* **PROBLEM STATEMENT**:
For this task, copy the data that follows exactly, keeping every character.

* **INPUT DATA**:
★ ★ ★ ★ ★

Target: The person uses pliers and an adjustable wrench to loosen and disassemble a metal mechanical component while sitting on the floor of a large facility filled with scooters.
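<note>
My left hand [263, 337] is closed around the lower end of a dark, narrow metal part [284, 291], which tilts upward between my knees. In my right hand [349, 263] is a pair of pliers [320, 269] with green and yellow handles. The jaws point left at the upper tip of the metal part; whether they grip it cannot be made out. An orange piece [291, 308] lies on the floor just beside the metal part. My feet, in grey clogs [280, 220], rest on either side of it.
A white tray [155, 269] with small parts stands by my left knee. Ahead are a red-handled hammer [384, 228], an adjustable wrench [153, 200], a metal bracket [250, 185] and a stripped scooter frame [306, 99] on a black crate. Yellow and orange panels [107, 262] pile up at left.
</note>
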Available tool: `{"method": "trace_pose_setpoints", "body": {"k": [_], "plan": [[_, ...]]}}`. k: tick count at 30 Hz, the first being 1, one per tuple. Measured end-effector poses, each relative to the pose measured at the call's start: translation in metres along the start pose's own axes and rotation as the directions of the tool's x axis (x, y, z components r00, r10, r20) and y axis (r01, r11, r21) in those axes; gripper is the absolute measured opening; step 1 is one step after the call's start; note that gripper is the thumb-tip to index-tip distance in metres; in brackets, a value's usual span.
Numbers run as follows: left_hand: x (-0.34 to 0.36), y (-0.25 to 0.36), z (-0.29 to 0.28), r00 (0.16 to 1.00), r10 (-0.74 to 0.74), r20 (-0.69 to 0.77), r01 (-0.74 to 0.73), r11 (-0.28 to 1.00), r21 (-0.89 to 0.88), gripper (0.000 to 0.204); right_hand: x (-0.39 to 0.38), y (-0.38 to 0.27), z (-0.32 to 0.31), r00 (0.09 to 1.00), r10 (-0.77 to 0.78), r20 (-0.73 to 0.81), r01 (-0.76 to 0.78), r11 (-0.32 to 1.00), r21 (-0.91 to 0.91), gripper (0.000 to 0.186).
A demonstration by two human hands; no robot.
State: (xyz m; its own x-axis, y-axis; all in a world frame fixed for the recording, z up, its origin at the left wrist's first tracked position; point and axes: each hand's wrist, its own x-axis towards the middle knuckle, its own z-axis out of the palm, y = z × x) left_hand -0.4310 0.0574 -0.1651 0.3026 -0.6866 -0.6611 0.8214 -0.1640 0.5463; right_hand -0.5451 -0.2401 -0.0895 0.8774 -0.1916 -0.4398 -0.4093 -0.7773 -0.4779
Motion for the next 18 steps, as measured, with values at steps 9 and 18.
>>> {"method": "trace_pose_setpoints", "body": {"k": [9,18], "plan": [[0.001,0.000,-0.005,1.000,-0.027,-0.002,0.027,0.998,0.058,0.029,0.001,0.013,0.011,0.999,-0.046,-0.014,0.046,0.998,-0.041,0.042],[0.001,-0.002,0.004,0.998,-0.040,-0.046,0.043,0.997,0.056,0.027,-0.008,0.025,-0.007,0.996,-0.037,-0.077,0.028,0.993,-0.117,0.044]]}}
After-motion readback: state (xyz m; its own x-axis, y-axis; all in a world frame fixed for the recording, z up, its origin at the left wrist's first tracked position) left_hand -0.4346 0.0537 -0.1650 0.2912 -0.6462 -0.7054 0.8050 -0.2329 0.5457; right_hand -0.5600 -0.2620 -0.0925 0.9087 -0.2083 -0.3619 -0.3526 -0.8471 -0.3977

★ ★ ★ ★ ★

* **PROBLEM SOLUTION**:
Target: The person uses pliers and an adjustable wrench to loosen and disassemble a metal mechanical component while sitting on the floor of a large facility filled with scooters.
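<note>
My left hand [263, 337] is closed around the lower end of a dark, narrow metal part [284, 291], which tilts upward between my knees. In my right hand [349, 263] is a pair of pliers [320, 269] with green and yellow handles. The jaws point left at the upper tip of the metal part; whether they grip it cannot be made out. An orange piece [291, 308] lies on the floor just beside the metal part. My feet, in grey clogs [280, 220], rest on either side of it.
A white tray [155, 269] with small parts stands by my left knee. Ahead are a red-handled hammer [384, 228], an adjustable wrench [153, 200], a metal bracket [250, 185] and a stripped scooter frame [306, 99] on a black crate. Yellow and orange panels [107, 262] pile up at left.
</note>
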Available tool: `{"method": "trace_pose_setpoints", "body": {"k": [_], "plan": [[_, ...]]}}`. k: tick count at 30 Hz, the first being 1, one per tuple. Measured end-effector poses, each relative to the pose measured at the call's start: translation in metres along the start pose's own axes and rotation as the directions of the tool's x axis (x, y, z components r00, r10, r20) and y axis (r01, r11, r21) in those axes; gripper is the absolute measured opening; step 1 is one step after the call's start; note that gripper is the thumb-tip to index-tip distance in metres; in brackets, a value's usual span.
Numbers run as follows: left_hand: x (-0.34 to 0.36), y (-0.25 to 0.36), z (-0.29 to 0.28), r00 (0.16 to 1.00), r10 (-0.74 to 0.74), r20 (-0.69 to 0.77), r01 (-0.74 to 0.73), r11 (-0.28 to 1.00), r21 (-0.89 to 0.88), gripper (0.000 to 0.204); right_hand: x (-0.39 to 0.38), y (-0.38 to 0.27), z (-0.32 to 0.31), r00 (0.09 to 1.00), r10 (-0.77 to 0.78), r20 (-0.73 to 0.81), r01 (-0.76 to 0.78), r11 (-0.32 to 1.00), r21 (-0.91 to 0.91), gripper (0.000 to 0.186).
A demonstration by two human hands; no robot.
State: (xyz m; its own x-axis, y-axis; all in a world frame fixed for the recording, z up, its origin at the left wrist's first tracked position; point and axes: each hand's wrist, its own x-axis towards the middle knuckle, its own z-axis out of the palm, y = z × x) left_hand -0.4310 0.0574 -0.1651 0.3026 -0.6866 -0.6611 0.8214 -0.1640 0.5463; right_hand -0.5451 -0.2401 -0.0895 0.8774 -0.1916 -0.4398 -0.4093 -0.7773 -0.4779
Motion for the next 18 steps, as measured, with values at steps 9 and 18.
>>> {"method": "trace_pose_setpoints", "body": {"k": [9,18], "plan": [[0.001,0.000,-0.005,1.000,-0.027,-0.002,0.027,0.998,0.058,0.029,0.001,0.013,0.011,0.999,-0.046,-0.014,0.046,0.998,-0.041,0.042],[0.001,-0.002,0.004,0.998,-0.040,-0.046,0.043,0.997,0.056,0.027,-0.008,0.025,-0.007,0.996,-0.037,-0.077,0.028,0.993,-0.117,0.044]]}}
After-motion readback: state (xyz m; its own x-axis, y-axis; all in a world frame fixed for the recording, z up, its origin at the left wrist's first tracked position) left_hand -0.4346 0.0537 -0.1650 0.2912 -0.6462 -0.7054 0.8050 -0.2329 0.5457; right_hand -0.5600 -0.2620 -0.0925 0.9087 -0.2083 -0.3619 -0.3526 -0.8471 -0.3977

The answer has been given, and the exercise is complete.